Green colour urine is an unusual and intriguing rare occurrence seen in the setting of intensive care and anaesthesia. Propofol induced green colour urine is a rare phenomenal side effect considering the amount and widespread use of Propofol as an agent for the induction and maintenance of general anaesthesia and also as a short acting sedative in critical patients (on mechanical ventilation and procedural sedation) . Till date, approximately 16 cases have been reported of propofol induced green urine [4–10]. The exact incidence of this phenomenon is unknown, though Blakey et al., described it at less than 1% .
The common causes of greenish discolouration of urine are [4–6]:
(1) Phenol containing compounds: Promethazine, Propofol, Thymol,
(2) Dyes: Indigo-blue, Indigo carmine, Carbolic acid, Flavin derivatives,
(3 Biliverdin (in cases of long standing obstructive jaundice),
(4) Amitryptyline (anti-depressant),
(5) Pseudomonas infection,
(8) Methylene blue (bluish green),
Propofol is mainly metabolized and conjugated in the liver and excreted in urine predominantly as 1- glucuronide, 4-glucuronide, and 4-sulfate conjugates of 2,6-diisopropyl-1,4 quinol.

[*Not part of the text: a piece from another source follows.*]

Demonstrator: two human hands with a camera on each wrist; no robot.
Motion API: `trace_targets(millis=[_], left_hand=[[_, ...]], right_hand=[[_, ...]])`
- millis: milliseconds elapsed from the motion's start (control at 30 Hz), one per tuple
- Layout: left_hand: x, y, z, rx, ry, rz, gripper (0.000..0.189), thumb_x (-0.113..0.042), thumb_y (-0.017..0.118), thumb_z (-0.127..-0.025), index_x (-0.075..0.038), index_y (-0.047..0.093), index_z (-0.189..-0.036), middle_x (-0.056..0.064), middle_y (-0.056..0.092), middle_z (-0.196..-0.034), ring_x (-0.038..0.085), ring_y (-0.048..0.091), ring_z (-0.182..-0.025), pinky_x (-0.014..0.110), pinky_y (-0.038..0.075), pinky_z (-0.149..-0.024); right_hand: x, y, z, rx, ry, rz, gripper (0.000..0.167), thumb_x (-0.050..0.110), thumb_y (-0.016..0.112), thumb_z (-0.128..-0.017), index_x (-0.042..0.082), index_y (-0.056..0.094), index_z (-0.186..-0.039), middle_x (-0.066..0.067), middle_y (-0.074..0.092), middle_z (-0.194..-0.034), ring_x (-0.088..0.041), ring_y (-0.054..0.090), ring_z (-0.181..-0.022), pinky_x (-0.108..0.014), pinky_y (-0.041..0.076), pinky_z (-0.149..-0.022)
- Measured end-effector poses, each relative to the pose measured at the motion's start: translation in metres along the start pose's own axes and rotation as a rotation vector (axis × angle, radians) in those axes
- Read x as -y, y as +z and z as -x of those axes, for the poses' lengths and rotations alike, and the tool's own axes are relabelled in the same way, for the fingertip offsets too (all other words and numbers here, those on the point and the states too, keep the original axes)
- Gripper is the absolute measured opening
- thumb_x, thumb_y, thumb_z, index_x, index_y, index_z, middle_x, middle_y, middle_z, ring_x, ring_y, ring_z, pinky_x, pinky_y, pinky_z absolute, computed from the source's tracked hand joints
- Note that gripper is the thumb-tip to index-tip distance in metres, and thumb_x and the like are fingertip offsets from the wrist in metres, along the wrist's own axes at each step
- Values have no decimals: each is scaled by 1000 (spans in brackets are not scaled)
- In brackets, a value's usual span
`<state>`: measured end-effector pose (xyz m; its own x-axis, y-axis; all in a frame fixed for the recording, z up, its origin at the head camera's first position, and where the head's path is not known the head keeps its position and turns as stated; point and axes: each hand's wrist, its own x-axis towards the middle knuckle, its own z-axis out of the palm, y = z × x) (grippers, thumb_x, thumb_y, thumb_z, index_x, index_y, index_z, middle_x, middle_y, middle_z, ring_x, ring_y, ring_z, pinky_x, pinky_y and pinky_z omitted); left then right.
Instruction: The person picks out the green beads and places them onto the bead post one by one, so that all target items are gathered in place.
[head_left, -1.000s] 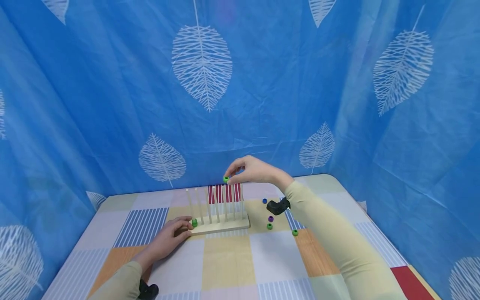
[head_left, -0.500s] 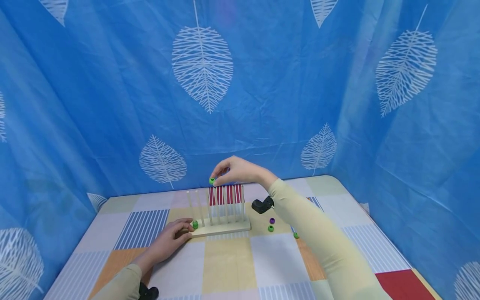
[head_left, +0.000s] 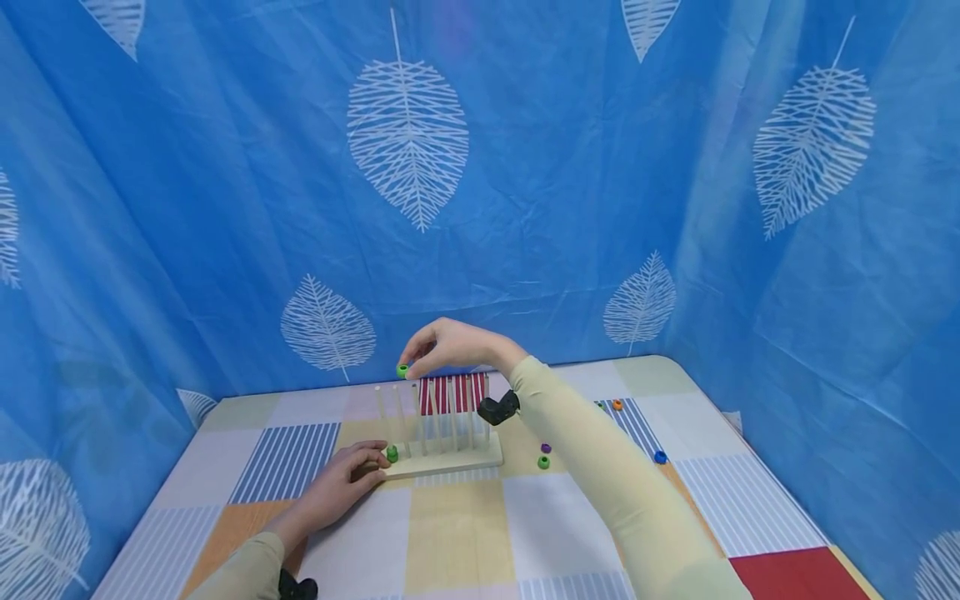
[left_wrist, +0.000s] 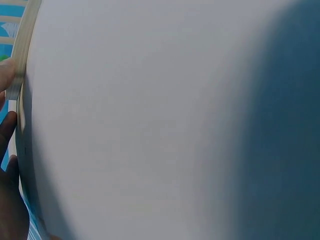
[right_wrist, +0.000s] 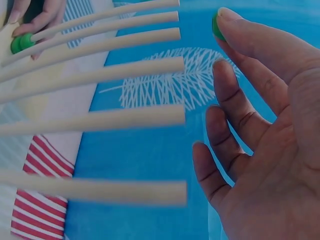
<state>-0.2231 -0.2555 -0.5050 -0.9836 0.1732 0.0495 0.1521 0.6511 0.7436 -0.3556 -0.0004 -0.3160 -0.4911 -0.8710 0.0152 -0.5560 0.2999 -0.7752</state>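
Over the left half of the peg rack, the right hand, fingers loosely bent, pinches a green bead, clear of the peg tips; the left hand grips the rack's left end; behind it runs the worktop edge.

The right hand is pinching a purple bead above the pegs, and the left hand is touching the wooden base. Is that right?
Almost: the bead is green, not purple, as the head view shows. The right hand is pinching it above the pegs, and the left hand is touching the wooden base.
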Motion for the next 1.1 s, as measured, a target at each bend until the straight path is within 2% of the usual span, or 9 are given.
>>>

The green colour of urine is believed to be attributed to the presence of these phenolic metabolites [4–11]. This discolouration appears when the elimination of propofol through the hepatic route is exceeded and extrahepatic elimination occurs [4–11]. The relief for the anxious patient and the concerned clinicians is that these metabolites of propofol are biologically inactive, and the passing of green colour urine is non nephrotoxic, that is, it does not alter or reflect renal function [6,11].

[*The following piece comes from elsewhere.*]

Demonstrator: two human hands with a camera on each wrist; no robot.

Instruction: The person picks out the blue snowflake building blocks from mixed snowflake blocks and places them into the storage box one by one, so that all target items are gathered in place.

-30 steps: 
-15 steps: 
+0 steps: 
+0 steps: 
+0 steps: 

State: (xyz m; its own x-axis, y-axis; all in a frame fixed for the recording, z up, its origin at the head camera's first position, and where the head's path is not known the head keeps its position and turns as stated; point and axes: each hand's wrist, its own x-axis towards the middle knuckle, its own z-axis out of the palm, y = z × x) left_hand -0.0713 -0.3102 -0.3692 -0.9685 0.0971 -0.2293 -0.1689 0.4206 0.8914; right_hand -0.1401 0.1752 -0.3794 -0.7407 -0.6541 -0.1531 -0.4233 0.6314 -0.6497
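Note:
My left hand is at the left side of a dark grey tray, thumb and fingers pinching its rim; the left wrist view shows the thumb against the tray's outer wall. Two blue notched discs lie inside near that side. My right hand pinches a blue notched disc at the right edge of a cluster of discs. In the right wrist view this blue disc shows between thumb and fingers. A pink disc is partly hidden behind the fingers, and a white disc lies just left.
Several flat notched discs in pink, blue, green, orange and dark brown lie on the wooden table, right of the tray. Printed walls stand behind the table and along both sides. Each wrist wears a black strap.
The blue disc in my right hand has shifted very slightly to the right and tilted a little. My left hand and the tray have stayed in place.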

Green urine has been usually described in patients on prolonged propofol infusion, though cases have been reported with short duration of use also like during induction of general anaesthesia [7,10]. In this case, the green discolouration resolved spontaneously in about 12 hours of propofol discontinuation. The previous case reports have described the time of the discolouration to vary from two hours to two days after discontinuation of propofol [7–10]. The benign side effect of propofol leading to greenish discolouration of urine can be recognized by taking a detailed history of the drugs given to or taken by the patient and thus will help in avoiding unnecessary lab investigations and anxiety associated with the rare presentation.
This case of green urine demonstrated a rare benign side effect of propofol, which if not known to the clinicians, would lead to panic and irrelevant investigations. This can also be distressing not only to the anxious patient and patient’s family, but also to the treating clinicians.